The result should be every line of the listing that contains "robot".
=======
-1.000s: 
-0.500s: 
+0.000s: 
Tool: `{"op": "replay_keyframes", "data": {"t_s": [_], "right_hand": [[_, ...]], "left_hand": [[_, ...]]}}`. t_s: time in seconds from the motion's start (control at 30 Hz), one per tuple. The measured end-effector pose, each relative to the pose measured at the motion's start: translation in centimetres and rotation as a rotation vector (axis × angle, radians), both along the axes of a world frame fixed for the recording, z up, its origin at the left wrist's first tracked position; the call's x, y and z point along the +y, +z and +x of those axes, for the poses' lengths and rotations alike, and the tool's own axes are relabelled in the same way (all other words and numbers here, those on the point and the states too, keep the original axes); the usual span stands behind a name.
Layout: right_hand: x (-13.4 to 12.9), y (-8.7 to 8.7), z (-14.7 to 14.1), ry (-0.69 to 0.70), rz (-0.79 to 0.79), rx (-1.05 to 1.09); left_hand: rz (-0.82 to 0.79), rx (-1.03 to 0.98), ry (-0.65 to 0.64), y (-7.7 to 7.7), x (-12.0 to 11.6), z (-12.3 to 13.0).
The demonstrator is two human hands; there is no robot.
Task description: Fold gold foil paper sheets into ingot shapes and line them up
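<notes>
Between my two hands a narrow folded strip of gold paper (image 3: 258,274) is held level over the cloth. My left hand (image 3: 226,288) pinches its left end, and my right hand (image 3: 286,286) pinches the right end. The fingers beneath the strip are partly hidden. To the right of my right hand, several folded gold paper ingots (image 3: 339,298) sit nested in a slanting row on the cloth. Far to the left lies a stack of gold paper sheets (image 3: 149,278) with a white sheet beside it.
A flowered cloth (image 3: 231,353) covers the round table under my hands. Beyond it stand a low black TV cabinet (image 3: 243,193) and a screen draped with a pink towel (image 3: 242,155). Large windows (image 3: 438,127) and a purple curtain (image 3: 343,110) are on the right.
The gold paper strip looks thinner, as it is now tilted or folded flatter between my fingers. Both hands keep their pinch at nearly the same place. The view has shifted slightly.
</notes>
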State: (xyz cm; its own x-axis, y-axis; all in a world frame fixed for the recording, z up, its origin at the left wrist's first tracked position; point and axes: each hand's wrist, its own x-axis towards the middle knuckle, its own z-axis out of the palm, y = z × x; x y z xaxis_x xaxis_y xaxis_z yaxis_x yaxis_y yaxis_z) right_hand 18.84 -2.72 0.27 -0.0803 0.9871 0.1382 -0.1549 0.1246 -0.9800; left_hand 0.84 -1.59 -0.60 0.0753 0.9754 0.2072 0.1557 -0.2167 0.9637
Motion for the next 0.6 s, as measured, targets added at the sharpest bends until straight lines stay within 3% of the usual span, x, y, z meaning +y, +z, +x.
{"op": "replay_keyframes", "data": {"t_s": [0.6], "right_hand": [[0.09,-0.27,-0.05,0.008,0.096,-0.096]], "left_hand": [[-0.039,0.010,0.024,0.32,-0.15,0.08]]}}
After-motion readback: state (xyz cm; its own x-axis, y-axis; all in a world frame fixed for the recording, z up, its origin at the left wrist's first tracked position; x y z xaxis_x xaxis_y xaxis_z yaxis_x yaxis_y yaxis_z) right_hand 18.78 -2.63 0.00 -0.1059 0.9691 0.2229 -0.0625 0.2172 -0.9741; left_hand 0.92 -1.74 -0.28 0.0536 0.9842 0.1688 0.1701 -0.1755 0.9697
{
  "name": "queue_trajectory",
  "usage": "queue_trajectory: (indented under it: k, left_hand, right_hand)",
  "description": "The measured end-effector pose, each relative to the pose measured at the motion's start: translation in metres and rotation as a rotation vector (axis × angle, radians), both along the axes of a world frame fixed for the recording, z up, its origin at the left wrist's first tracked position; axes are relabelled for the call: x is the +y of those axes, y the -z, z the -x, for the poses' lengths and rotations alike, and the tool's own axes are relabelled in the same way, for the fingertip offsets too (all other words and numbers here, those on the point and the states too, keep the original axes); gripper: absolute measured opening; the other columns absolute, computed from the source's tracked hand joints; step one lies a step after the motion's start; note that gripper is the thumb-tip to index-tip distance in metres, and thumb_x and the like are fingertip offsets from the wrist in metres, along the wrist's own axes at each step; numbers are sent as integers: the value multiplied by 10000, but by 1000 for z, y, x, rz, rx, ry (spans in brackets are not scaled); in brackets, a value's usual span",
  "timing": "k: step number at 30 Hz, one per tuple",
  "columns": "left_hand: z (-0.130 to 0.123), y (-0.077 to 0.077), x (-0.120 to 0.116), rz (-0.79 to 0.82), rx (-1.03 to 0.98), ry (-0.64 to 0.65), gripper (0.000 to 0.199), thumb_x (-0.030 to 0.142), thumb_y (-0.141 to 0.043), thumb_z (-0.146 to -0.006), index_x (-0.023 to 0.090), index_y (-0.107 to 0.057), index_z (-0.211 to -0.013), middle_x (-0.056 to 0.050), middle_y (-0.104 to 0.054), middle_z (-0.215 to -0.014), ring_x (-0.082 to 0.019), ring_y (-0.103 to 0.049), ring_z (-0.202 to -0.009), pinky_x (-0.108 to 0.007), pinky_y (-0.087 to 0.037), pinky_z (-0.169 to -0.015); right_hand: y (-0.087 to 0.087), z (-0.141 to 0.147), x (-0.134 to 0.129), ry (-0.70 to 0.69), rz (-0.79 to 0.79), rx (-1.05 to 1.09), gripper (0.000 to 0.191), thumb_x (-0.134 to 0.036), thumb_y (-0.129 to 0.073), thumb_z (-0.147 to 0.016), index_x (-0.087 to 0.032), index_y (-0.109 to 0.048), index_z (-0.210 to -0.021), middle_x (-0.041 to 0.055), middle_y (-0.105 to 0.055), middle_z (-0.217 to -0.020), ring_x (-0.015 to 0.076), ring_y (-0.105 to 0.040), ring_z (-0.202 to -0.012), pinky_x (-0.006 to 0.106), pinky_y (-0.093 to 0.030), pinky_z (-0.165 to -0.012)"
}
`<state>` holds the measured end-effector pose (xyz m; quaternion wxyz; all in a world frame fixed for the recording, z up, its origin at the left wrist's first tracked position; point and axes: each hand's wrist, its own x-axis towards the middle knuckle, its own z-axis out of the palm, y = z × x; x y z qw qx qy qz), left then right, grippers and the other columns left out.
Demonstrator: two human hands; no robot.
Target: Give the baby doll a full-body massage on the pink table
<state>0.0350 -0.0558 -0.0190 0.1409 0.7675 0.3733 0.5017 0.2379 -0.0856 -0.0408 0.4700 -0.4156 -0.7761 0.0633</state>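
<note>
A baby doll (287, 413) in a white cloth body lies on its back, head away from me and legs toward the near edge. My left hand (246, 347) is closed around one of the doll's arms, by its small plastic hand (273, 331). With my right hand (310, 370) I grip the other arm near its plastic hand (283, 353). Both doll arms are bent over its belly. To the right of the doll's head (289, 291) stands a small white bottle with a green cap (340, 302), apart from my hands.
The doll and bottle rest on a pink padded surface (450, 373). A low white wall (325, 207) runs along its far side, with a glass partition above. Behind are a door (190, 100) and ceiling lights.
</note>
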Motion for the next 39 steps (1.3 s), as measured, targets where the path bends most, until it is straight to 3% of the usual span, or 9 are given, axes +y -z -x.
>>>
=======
• WRITTEN ANSWER
The demonstrator is two human hands; there is no robot.
Demonstrator: two human hands; no robot.

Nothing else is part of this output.